Trump has tended to use the specter of violence at the hands of undocumented immigrants as justification for his border wall, but the overall facts don't necessarily support it. Immigrants, those here legally or otherwise, are in fact less likely to commit crime, including violent crime, than native-born Americans, research shows.
The president was in Texas to make the push for his border wall, the sticking point in the nearly three-week-long partial government shutdown that's left some 800,000 workers without pay. Despite its portrayal as a photo op, there was speculation that it might actually turn out to be an effective trip for him — if he used the trip to declare a state of emergency. In the Oval Office on Jan. 9, Trump told reporters that if a deal cannot be reached, then he would consider declaring a state of emergency, allowing him to source funds from the military, according to NPR. "I think we might work a deal and if we don't, I may go that route," Trump said. "I have the absolute right to do a national emergency if I want." Elite Daily reached out to the White House for further comment on the matter, but did not immediately hear back.

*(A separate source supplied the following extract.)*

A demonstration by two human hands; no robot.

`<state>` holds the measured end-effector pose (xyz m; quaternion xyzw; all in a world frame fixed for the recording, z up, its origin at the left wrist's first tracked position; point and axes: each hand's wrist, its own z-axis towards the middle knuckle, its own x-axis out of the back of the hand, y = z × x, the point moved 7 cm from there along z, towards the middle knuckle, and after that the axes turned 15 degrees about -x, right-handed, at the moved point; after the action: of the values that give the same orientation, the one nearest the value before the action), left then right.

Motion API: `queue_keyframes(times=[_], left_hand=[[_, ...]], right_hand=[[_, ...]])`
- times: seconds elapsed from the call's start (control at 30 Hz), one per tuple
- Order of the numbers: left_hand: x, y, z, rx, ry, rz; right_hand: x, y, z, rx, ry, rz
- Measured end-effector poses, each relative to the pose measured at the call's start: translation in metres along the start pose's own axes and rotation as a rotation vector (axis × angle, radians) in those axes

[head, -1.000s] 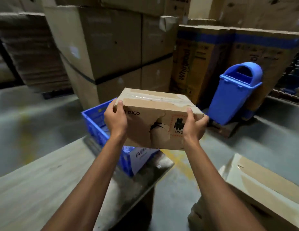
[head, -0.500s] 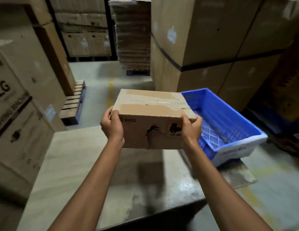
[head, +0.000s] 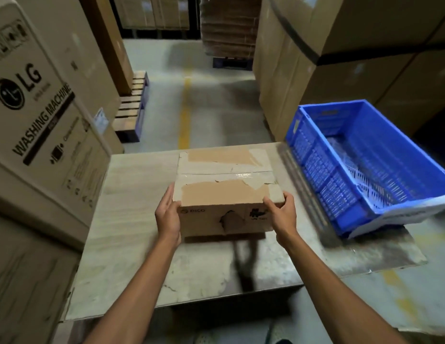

Speculation over Trump possibly using his trip to McAllen to declare a state of emergency sprouted over the president's choice of travel companion. White House counsel Pat Cipollone flew with Trump to Texas, and he could have the power to back Trump up should he decide to make the declaration during his trip, according to The New York Times. And it could be done. Elizabeth Goitein, co-director of the Brennan Center for Justice's Liberty and National Security Program, told NPR that Congress didn't put any "substantial — or really any — barriers on the president's ability to declare a national emergency."
On Wednesday, Trump held a meeting in the situation room with Speaker of the House Nancy Pelosi and Senate Minority Leader Chuck Schumer to try and make that deal. The meeting ended in Trump storming out of the room, according to the Times. During the meeting, Pelosi said she would not fund a border wall even if Trump ends the shutdown, which resulted in Trump not only storming out but allegedly, according to Schumer, "[slamming] the table" and throwing a "temper tantrum," according to The Hill. Schumer told reporters outside the West Wing following the meeting, "Again, we saw a temper tantrum because he couldn't get his way and he just walked out of the meeting." Elite Daily reached out to the White House for comment on Schumer's claim, but did not immediately hear back.
The next day, in a Jan. 10 tweet, Trump denied throwing a tantrum and said "Cryin Chuck" was telling his "favorite lie." Trump wrote,
Cryin Chuck told his favorite lie when he used his standard sound bite that I "slammed the table & walked out of the room. He had a temper tantrum." Because I knew he would say that, and after Nancy said no to proper Border Security, I politely said bye-bye and left, no slamming!
Between that weird tangent caught on video and his supposed temper tantrum, 2019 is already way weirder than I gambled on. Hold on for the ride, I guess.